**INSTRUCTIONS TO FOLLOW**
Among the records that follow, find the line with "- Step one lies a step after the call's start" and the line with "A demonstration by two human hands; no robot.". Set down those lines and all lines between them exactly, without adding anything.

[Stored data entries]
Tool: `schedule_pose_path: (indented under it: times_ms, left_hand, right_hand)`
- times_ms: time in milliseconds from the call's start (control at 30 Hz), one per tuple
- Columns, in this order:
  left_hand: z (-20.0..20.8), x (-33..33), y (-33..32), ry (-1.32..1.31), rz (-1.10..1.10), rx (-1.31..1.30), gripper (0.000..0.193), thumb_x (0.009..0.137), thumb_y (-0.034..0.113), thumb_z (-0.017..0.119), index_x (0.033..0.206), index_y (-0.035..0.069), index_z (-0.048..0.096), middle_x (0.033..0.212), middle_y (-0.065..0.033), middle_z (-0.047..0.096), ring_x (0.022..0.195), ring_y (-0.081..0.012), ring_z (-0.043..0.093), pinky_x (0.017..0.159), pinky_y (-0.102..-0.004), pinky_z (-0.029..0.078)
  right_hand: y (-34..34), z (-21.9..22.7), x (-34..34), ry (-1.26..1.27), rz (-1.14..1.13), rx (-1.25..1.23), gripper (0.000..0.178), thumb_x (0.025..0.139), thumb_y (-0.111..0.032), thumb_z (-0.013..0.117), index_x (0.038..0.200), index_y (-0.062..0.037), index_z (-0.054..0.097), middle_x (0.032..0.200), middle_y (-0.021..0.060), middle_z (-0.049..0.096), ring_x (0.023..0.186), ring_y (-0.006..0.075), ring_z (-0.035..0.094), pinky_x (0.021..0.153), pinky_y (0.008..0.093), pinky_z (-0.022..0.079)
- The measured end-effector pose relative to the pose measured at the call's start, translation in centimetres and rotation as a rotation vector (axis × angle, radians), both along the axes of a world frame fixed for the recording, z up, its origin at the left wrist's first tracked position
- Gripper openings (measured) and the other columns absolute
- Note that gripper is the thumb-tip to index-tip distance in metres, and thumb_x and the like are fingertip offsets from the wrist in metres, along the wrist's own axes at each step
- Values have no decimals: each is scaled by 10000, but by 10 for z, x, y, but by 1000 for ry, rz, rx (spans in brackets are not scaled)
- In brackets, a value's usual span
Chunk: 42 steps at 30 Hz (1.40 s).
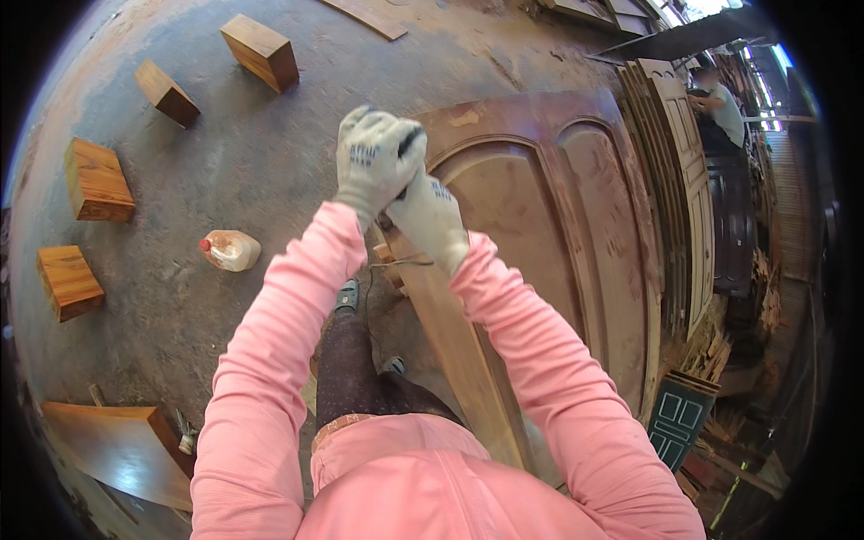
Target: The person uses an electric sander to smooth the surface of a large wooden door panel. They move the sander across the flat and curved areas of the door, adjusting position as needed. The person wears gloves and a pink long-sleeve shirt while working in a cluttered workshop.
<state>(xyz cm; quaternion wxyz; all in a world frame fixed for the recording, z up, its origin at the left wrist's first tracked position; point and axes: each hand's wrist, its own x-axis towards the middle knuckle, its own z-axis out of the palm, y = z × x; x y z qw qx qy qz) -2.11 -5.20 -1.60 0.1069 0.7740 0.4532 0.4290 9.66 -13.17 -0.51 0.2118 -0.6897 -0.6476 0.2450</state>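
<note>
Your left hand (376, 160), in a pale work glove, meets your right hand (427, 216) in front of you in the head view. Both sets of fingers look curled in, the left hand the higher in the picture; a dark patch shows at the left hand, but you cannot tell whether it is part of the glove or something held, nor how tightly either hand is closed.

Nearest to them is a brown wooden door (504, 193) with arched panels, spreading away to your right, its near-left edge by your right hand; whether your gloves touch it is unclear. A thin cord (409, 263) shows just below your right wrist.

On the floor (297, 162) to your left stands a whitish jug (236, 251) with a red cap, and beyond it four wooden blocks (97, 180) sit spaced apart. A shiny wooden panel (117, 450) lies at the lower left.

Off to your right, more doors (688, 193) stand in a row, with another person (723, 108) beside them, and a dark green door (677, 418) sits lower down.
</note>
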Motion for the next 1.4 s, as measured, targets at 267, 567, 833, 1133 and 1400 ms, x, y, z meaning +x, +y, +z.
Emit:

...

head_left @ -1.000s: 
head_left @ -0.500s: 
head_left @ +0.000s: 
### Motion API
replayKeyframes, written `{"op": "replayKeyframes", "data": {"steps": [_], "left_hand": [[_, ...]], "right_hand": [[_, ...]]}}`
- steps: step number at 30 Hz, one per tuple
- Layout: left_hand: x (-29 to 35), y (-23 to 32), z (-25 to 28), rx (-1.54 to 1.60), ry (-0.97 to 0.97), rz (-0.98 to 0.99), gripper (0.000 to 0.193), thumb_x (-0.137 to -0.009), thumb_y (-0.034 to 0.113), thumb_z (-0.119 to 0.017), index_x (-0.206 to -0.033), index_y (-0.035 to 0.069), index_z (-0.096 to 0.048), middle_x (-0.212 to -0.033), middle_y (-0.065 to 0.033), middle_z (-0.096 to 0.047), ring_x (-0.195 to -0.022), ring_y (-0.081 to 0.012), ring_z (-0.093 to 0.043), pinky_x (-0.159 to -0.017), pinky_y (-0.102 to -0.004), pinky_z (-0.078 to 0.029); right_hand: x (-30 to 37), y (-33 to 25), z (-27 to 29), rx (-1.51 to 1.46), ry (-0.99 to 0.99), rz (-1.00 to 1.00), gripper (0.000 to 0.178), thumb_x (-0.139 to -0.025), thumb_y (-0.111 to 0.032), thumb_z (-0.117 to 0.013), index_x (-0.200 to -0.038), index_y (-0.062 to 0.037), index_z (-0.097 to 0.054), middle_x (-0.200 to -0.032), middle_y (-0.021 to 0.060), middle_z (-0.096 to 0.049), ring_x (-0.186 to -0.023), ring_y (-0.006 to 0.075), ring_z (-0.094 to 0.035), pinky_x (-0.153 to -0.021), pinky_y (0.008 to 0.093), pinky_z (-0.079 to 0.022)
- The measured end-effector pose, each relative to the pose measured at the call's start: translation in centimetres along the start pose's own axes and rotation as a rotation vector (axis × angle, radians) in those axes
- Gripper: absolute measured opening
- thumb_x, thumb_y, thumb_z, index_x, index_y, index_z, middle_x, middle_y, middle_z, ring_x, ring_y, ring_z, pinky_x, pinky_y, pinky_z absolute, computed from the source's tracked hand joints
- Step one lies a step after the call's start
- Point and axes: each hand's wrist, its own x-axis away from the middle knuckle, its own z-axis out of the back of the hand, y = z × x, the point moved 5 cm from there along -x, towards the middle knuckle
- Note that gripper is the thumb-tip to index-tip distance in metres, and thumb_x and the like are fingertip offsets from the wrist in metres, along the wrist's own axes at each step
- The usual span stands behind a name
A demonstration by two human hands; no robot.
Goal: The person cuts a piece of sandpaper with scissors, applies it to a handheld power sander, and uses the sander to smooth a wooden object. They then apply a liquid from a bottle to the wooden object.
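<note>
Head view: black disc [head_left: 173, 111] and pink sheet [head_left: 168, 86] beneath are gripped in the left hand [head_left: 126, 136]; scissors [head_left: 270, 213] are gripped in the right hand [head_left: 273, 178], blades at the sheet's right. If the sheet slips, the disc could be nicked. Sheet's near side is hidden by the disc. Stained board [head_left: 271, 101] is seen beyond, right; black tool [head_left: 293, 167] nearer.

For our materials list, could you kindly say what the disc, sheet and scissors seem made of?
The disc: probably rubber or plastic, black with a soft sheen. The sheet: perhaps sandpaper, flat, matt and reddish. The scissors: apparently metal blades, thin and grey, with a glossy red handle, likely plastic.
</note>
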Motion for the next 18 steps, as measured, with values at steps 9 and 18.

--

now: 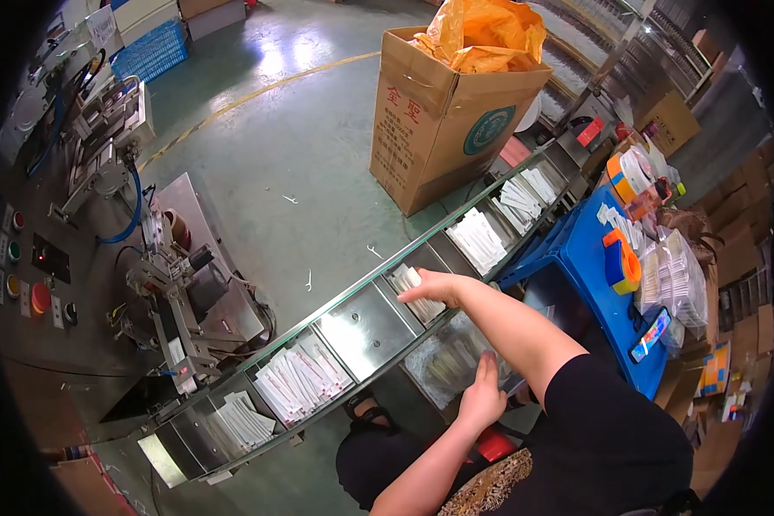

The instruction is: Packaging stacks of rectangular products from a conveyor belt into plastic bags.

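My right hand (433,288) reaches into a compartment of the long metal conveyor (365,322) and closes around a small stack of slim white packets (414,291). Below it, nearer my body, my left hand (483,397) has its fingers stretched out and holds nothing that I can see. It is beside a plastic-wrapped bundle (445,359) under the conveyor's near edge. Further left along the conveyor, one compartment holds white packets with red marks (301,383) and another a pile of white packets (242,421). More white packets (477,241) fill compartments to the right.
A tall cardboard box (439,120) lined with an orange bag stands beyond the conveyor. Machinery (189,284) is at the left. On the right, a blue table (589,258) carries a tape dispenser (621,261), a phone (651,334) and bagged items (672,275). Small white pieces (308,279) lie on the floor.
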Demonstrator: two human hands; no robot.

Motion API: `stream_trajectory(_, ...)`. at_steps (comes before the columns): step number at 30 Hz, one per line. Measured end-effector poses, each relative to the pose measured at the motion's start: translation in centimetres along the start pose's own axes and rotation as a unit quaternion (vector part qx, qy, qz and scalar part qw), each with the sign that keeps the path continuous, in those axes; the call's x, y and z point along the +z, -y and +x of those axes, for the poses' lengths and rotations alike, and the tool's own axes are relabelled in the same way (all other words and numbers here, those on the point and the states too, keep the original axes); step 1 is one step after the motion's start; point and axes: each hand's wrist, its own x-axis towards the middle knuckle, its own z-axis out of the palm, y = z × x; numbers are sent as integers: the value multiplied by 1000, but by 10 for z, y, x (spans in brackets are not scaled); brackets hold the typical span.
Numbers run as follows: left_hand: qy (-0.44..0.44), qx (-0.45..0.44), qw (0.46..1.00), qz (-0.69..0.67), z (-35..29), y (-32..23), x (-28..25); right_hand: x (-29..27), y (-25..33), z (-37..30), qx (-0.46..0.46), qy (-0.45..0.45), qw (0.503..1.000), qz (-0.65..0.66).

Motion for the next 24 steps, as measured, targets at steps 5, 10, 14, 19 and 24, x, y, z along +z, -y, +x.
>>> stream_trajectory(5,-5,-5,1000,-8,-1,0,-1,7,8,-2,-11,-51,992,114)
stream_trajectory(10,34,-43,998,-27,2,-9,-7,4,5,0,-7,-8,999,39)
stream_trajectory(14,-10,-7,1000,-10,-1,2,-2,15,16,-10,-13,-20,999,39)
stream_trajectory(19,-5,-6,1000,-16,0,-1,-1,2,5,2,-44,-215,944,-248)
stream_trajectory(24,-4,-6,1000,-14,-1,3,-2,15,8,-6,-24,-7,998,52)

**SOLVED EXERCISE**
- Step one lies a step after the call's start
- Point and axes: each hand's wrist, its own x-axis away from the middle knuckle, its own z-axis out of the back of the hand, y = z × x, the point moved 5 cm from there along -x, towards the middle knuckle
- Note that gripper is the thumb-tip to index-tip distance in metres, and thumb_x and the like are fingertip offsets from the wrist in metres, along the wrist's own axes at each step
- The usual span stands behind a name
A demonstration by two human hands; no robot.

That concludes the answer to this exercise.